*** Dataset section Section Begins ***
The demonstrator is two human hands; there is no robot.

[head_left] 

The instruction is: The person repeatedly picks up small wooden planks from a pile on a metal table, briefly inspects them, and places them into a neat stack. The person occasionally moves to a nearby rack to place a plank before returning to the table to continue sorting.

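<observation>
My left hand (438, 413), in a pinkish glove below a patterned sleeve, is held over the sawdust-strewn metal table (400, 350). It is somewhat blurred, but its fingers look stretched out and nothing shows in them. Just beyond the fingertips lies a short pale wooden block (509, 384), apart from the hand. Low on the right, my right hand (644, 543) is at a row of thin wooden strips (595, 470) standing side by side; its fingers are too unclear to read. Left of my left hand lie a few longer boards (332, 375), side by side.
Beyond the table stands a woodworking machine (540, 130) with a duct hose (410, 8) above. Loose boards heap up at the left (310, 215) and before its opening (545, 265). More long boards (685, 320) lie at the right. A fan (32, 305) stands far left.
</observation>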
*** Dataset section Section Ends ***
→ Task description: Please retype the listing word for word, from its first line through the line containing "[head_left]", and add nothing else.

→ Your solution:
The demonstrator is two human hands; there is no robot.

[head_left] 

The response to the exercise has been completed.